縦延伸終了時点で、フィルムの厚みは109μmであり、幅は730mmであった。得られた位相差フィルムの厚みは48μmであり、幅は1387mmであった。
【0072】
<実施例2−2>
縦延伸ゾーンにおいて左右のクリップのクリップピッチを125mmから137.5mmまで増大させたこと(延伸倍率を1.1倍としたこと)、および、第1の斜め延伸ゾーンにおいて左側クリップのクリップピッチを137.5mmから119.6mmまで減少させるとともに、右側クリップのクリップピッチを137.5mmから187mmまで増大させたこと以外は実施例2−1と同様にして、位相差フィルムを得た。
縦延伸終了時点で、フィルムの厚みは118μmであり、幅は730mmであった。得られた位相差フィルムの厚みは49μmであり、幅は1387mmであった。
【0073】
<実施例2−3>
縦延伸ゾーンにおいて左右のクリップのクリップピッチを125mmから137.5mmまで増大させたこと(延伸倍率を1.1倍としたこと)、および、第1の斜め延伸ゾーンにおいて左側クリップのクリップピッチを137.5mmから113.4mmまで減少させるとともに、右側クリップのクリップピッチを137.5mmから187mmまで増大させたこと以外は実施例2−1と同様にして、位相差フィルムを得た。

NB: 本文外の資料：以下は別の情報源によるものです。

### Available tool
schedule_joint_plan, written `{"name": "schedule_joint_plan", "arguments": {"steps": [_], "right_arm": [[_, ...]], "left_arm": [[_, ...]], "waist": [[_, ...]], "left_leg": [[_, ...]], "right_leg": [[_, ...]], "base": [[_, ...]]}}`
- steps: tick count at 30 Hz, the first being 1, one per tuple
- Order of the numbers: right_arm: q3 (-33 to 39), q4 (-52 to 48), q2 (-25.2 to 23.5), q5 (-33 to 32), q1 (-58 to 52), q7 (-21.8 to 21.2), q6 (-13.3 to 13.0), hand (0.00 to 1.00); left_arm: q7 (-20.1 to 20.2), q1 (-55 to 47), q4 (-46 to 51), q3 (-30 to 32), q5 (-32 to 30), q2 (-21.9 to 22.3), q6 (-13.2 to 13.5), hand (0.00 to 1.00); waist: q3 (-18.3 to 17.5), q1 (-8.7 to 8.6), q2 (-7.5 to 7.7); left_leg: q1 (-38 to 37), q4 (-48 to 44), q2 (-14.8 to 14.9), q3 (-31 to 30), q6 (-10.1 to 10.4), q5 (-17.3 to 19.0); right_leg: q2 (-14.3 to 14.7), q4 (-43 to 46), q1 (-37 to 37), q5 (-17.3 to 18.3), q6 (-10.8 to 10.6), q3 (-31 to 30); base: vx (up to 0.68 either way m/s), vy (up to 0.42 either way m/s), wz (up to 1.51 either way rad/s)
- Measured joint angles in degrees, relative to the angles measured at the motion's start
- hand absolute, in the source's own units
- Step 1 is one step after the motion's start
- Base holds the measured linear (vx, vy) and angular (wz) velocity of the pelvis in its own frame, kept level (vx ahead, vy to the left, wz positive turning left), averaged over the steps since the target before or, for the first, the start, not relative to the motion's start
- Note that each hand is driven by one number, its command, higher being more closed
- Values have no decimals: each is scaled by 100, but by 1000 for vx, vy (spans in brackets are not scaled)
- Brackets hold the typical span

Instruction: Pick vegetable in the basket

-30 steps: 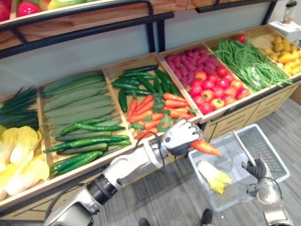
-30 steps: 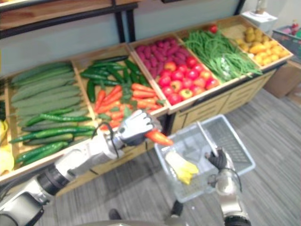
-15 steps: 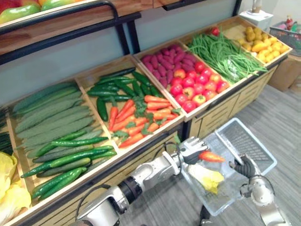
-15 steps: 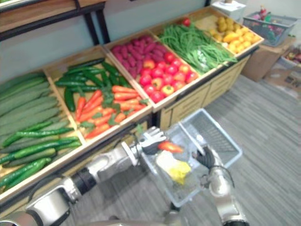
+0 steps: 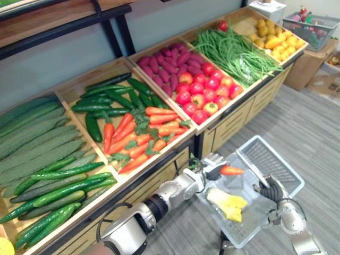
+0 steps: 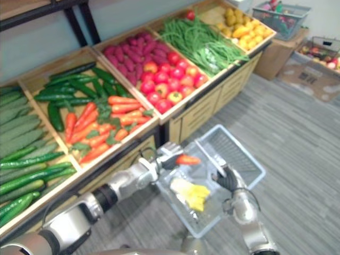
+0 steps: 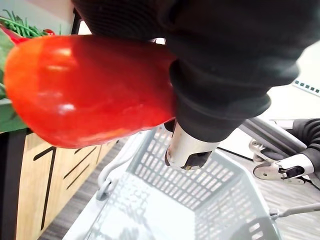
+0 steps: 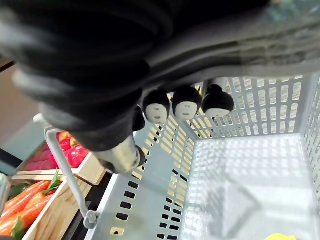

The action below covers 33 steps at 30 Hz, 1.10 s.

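Observation:
My left hand [image 5: 211, 166] is shut on an orange-red carrot [image 5: 231, 170] and holds it over the near-left part of the white plastic basket [image 5: 281, 169]. In the left wrist view the carrot [image 7: 85, 90] sits against the hand's dark cover, above the basket's mesh [image 7: 200, 200]. A yellow-green leafy vegetable [image 5: 227, 204] lies in the basket's bottom. My right hand [image 5: 272, 189] is shut on the basket's handle [image 8: 235, 35] at its right side, carrying the basket above the floor.
A wooden produce stand runs along the left and back with bins of cucumbers [image 5: 48, 175], carrots [image 5: 141, 133], red apples and purple roots [image 5: 196, 90], green beans [image 5: 239, 53] and yellow produce [image 5: 273, 37]. Another basket [image 5: 308, 21] stands on a box at far right.
The camera has swung to the right. My left hand has carried the carrot from the bin's front edge out over the basket.

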<state>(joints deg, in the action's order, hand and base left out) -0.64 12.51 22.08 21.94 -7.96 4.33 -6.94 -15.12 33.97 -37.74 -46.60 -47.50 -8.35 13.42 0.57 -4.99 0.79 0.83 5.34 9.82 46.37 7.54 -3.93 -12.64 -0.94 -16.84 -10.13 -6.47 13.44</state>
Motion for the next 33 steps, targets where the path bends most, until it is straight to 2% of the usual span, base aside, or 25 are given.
{"name": "schedule_joint_plan", "arguments": {"steps": [5, 14, 20, 33], "right_arm": [[-52, -1, 0, -1, 20, 2, 0, 100], [-206, -3, -9, -1, 81, 7, 0, 100], [-209, -4, -33, -4, 143, 20, 0, 100], [-211, 62, -61, -1, 215, 41, 1, 100]], "left_arm": [[-16, 21, -179, -14, 1, 182, -34, 100], [-29, 217, -367, -178, 2, 577, -34, 100], [-24, 218, -373, -514, 2, 791, -22, 100], [60, 197, -629, -887, 0, 898, 2, 100]], "waist": [[47, -120, 76], [63, -118, 91], [137, -117, 93], [208, -126, 96]], "left_leg": [[-7, -1, -4, 29, 22, 29], [-19, -22, 8, 76, 47, 77], [-18, -68, 15, 87, 59, 124], [-6, -58, 0, 45, 58, 129]], "right_leg": [[11, -17, -3, -10, -15, -59], [37, -50, -4, -12, -18, -107], [29, -52, 1, -12, -20, -121], [35, -83, 13, -14, -25, -111]], "base": [[-4, -5, -2], [-10, -9, -2], [-7, -4, -1], [0, 0, 0]]}}
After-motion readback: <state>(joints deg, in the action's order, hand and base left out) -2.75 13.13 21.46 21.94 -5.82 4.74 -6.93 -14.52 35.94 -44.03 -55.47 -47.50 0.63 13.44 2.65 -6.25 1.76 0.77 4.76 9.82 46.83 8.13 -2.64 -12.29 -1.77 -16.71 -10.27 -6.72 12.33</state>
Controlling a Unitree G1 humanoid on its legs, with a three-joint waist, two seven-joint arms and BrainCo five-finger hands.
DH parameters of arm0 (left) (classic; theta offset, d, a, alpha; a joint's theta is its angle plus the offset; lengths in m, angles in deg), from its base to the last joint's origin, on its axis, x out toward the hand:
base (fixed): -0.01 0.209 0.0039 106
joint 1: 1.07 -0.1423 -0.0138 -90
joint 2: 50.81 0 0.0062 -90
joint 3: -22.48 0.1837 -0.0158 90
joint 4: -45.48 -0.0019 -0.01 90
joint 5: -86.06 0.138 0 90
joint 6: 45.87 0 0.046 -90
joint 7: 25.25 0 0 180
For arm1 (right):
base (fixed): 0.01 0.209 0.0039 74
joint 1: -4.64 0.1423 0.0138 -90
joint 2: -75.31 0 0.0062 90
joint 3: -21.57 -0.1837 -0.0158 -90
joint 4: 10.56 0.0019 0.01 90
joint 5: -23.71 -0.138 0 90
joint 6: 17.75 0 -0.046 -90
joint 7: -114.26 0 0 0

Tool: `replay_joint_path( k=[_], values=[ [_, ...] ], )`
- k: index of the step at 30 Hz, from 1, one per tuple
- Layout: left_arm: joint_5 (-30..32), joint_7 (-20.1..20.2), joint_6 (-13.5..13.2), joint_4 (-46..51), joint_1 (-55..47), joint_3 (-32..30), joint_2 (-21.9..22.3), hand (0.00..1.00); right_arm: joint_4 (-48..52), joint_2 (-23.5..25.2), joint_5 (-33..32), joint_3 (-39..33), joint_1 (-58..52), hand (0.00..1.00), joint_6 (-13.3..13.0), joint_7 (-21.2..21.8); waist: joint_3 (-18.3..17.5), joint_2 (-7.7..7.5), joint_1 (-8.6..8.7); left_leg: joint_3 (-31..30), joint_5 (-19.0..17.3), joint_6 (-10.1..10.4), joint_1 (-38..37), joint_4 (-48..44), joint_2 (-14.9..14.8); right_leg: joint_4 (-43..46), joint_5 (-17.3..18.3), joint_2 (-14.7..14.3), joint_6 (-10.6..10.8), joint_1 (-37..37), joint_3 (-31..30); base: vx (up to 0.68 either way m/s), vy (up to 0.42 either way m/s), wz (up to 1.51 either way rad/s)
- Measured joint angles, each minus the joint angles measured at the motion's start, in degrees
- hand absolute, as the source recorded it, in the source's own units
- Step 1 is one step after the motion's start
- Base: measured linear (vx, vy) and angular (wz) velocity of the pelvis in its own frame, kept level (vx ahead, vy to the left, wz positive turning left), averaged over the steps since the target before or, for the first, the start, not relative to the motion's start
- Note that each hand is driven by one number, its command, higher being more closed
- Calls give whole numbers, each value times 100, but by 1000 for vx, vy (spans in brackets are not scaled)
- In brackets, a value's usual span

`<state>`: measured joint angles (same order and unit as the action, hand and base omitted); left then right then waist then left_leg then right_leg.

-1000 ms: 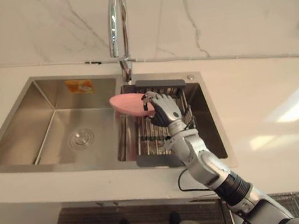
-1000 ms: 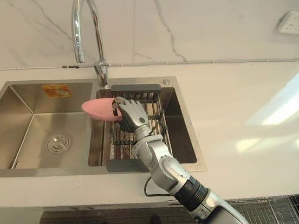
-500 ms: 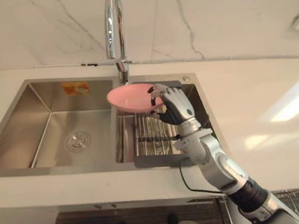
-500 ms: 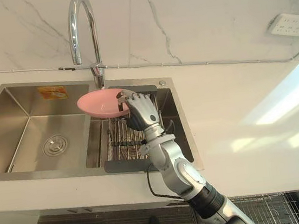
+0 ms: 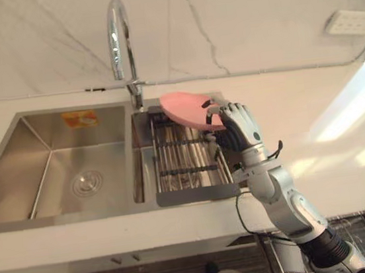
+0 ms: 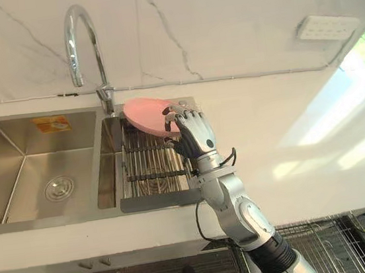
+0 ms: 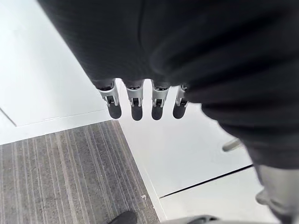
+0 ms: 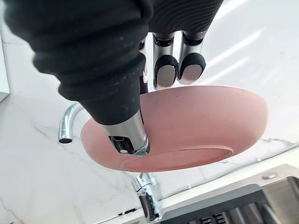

縦延伸終了時点で、フィルムの厚みは118μmであり、幅は730mmであった。得られた位相差フィルムの厚みは48μmであり、幅は1387mmであった。
【0074】
<比較例1>
第1の斜め延伸ゾーンにおいて左側クリップのクリップピッチを125mmから96mmまで減少させたこと(得られる位相差フィルムの配向角が45°となるように延伸したこと)、および、縦延伸を行わないこと以外は実施例1−1と同様にして、位相差フィルムの作製を試みた。
【0075】
<比較例2>
予熱ゾーンでフィルム温度が145℃となるように予熱したこと以外は比較例1と同様にして、位相差フィルムを得た。
【0076】
<評価>
各実施例および比較例で得られた位相差フィルムの均一性を評価した。具体的には、耐久性および配向角のバラツキを評価した。評価方法は以下のとおりであり、評価結果を表1および表2に示す。
1.耐久性
延伸工程において、フィルムに破断が生じるか否かを観察した。
(評価基準)
良好:破断は生じない
不良:クリップ把持部近傍において破断が生じる
2.配向角のバラツキ
得られた位相差フィルムに対し、配向角を幅方向に5点計測した。幅方向中央位置の計測値を基準値として、基準値より大きいときは+の変化量、小さいときは―の変化量としてバラツキを評価した。なお、表1および表2には、フィルムの幅方向に対して45°の方向に対するズレ幅を記載している。
【0077】
【表1】
【0078】
【表2】
【0079】
表1および表2から明らかなように、実施例の位相差フィルムは均一性に優れていた。一方、比較例1ではクリップ把持部近傍において破断が生じ、比較例2ではフィルムの破断は防止されたものの配向角のバラツキが大きかった。